**Task goal**
Wherever "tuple" appears in the records below, copy the line that holds it.
-=-=-=-=-
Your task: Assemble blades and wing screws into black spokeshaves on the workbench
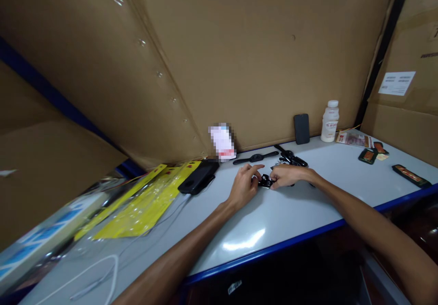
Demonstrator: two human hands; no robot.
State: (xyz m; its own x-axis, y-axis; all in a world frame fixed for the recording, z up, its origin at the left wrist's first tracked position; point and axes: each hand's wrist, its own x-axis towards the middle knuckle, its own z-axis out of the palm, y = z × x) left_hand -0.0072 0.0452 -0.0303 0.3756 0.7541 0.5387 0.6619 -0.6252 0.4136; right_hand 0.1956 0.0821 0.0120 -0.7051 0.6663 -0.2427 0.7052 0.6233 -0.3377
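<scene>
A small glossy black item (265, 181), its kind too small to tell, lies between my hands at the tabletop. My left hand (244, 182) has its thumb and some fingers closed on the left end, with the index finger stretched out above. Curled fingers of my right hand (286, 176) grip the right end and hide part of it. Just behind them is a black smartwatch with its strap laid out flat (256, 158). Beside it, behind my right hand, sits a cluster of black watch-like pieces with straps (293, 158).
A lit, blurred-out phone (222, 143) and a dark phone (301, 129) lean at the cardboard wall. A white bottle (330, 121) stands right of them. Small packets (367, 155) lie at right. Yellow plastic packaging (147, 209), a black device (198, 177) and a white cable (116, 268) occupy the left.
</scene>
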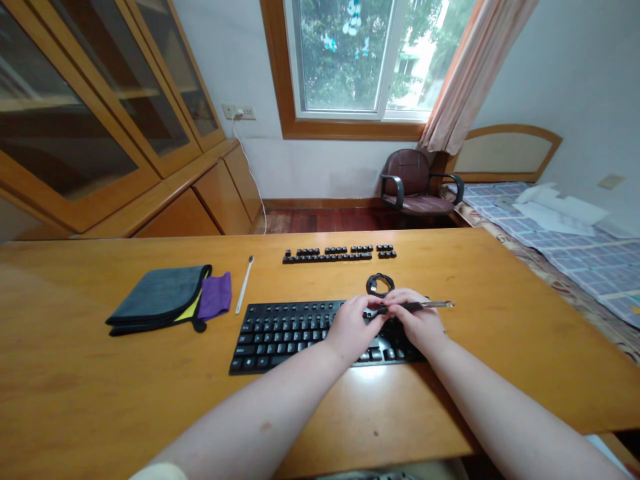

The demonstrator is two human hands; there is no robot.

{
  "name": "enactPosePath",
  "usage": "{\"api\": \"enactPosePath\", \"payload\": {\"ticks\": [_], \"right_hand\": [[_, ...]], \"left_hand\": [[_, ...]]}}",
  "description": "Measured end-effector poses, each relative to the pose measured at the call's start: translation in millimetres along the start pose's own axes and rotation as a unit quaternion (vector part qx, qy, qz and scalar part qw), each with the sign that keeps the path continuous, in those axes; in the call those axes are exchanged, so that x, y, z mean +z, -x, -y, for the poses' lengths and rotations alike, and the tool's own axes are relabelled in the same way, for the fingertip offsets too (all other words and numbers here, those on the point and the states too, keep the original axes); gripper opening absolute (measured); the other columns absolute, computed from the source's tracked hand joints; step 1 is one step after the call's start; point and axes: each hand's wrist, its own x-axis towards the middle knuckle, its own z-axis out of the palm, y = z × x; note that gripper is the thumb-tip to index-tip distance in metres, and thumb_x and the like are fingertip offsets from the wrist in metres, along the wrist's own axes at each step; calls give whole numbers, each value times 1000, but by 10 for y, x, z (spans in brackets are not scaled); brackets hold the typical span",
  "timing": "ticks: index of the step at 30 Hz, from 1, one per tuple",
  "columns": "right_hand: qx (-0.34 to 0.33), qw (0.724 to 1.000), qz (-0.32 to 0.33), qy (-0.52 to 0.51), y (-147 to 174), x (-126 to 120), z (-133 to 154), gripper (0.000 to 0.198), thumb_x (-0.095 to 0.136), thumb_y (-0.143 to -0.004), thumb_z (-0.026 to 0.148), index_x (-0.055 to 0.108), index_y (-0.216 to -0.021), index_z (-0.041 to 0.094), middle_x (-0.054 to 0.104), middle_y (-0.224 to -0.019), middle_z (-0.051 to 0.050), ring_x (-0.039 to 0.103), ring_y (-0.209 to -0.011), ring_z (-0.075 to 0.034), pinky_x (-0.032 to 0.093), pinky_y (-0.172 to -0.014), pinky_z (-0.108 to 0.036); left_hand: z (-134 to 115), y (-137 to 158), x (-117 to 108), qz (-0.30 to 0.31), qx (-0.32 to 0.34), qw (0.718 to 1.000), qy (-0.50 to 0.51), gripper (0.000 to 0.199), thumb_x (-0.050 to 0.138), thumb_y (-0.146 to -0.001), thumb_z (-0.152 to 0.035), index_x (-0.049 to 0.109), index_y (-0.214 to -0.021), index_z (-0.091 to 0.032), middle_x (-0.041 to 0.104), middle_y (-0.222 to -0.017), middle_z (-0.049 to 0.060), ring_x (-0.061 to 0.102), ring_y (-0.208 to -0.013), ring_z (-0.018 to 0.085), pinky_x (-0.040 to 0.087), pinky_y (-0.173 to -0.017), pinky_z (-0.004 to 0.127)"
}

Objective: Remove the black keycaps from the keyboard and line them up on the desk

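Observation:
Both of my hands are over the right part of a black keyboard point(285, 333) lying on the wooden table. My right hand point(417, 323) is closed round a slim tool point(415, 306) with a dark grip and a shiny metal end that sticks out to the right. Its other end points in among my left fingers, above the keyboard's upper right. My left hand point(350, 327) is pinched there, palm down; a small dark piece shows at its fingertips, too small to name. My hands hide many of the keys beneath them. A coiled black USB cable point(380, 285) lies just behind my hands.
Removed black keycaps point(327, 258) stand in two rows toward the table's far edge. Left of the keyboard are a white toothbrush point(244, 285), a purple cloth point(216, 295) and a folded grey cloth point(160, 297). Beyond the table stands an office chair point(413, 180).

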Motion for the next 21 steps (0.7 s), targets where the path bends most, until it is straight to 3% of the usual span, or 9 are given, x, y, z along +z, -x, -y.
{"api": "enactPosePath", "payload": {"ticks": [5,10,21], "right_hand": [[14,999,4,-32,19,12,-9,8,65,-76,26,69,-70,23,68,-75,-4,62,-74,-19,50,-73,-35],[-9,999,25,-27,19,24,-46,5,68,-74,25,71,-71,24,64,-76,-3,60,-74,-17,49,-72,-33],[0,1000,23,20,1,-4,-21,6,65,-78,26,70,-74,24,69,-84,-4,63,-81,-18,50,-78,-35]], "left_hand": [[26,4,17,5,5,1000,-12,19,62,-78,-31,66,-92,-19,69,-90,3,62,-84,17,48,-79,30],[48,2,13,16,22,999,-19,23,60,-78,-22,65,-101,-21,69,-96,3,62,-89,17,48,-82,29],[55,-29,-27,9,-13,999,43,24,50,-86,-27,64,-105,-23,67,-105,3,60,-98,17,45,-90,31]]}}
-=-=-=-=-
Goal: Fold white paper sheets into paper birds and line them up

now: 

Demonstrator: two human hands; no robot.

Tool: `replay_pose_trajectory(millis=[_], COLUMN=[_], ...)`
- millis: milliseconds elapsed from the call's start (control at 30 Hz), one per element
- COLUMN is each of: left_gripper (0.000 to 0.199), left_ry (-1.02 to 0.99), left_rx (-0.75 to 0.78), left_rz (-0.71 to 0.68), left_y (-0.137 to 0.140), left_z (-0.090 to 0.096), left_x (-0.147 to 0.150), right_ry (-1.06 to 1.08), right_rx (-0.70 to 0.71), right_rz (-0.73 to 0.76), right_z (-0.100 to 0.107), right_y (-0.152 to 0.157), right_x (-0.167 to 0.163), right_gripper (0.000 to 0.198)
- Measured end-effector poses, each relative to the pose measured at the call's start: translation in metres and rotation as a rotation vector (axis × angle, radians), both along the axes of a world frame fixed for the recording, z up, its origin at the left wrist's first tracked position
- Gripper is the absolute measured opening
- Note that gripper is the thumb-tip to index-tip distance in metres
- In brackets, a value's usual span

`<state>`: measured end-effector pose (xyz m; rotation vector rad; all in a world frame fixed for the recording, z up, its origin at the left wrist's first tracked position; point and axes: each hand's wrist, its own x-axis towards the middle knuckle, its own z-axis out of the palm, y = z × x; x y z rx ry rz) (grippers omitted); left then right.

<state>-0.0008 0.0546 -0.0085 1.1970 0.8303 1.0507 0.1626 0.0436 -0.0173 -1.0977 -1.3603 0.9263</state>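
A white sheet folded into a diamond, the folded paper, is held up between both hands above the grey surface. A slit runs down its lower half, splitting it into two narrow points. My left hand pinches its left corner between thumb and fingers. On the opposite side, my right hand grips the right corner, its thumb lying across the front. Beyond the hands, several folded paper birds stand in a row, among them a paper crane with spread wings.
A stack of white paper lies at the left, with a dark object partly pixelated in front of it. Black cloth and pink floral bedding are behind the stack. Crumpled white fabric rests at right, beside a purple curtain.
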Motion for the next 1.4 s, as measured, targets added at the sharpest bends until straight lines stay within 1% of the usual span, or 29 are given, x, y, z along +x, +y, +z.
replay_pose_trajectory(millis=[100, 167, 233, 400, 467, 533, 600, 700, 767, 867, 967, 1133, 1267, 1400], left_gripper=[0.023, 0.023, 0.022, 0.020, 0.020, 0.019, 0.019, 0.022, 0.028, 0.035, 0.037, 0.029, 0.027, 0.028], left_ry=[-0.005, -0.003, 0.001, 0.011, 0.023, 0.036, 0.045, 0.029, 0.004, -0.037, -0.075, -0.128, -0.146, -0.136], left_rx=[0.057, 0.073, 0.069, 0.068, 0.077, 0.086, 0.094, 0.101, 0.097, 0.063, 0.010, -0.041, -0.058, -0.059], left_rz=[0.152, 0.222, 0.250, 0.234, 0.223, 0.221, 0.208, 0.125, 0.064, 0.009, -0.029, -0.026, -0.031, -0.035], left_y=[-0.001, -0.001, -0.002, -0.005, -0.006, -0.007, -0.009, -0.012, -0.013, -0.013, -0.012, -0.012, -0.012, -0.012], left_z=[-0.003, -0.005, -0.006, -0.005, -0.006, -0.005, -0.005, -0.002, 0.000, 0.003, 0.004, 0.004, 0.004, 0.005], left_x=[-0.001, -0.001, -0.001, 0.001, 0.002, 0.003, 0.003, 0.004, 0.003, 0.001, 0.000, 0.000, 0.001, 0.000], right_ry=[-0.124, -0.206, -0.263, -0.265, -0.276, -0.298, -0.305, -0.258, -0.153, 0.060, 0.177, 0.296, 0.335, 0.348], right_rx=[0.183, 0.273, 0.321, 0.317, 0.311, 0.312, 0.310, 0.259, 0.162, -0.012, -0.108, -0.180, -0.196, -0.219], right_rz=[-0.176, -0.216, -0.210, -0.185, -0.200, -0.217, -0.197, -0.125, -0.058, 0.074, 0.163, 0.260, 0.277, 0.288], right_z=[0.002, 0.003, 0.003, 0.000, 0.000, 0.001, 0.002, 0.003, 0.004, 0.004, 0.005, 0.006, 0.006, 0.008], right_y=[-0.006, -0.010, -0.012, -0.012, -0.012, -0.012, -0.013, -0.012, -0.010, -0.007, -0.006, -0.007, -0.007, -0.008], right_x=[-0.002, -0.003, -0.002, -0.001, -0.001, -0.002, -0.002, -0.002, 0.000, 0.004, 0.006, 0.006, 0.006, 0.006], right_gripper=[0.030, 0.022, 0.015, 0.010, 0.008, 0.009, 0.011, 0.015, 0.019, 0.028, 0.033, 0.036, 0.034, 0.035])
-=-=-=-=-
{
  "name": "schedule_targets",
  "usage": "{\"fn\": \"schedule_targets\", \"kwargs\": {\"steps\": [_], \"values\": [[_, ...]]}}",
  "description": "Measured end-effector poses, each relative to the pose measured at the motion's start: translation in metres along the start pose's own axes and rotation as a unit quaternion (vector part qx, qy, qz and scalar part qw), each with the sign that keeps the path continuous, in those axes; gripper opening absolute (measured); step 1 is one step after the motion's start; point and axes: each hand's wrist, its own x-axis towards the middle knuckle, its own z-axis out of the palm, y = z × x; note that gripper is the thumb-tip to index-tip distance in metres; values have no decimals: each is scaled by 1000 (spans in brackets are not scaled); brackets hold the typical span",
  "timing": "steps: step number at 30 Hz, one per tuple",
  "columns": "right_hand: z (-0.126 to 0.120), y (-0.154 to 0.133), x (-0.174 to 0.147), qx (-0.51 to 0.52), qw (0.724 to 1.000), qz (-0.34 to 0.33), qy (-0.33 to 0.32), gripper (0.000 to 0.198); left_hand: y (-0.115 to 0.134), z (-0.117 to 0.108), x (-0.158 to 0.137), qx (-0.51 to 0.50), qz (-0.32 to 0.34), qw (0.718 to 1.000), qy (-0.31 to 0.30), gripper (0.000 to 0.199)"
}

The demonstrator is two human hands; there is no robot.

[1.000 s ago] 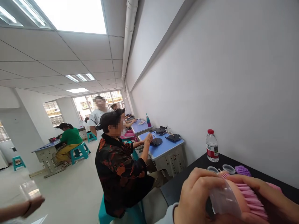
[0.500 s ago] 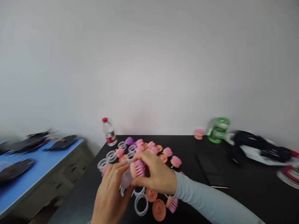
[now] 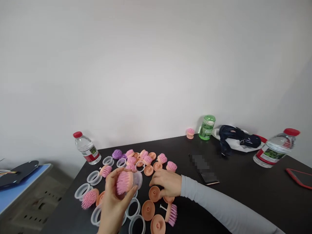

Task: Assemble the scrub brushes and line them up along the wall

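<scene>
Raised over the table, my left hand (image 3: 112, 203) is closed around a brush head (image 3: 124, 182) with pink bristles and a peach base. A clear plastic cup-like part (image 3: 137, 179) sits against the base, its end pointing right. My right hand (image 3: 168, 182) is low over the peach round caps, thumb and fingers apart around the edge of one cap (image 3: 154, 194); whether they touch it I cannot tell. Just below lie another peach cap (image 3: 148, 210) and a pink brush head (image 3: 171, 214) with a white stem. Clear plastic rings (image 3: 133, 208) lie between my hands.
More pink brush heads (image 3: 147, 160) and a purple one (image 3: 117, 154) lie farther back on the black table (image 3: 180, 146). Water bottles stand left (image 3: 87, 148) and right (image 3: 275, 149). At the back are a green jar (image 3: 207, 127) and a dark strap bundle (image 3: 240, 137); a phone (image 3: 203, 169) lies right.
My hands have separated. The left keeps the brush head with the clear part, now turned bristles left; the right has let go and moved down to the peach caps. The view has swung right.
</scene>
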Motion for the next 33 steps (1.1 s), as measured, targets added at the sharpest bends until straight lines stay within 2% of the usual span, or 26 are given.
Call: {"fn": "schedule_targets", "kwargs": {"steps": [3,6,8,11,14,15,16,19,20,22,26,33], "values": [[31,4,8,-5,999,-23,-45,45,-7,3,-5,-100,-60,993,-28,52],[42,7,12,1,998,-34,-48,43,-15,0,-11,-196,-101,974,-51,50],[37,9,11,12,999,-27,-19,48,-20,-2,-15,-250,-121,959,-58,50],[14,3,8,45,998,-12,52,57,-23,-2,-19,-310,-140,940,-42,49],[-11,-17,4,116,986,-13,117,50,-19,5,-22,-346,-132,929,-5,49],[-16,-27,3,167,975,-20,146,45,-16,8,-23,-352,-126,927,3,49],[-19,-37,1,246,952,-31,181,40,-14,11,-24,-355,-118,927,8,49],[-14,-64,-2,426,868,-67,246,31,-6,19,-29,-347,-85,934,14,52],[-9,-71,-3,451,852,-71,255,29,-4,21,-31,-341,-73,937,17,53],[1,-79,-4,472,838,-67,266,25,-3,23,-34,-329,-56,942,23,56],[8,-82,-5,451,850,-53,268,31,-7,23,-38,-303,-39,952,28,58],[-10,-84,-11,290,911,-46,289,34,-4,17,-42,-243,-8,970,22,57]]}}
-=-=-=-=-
**Answer section**
  "timing": "ticks: index of the step at 30 Hz, from 1, one per tuple",
  "timing": "steps: step number at 30 Hz, one per tuple",

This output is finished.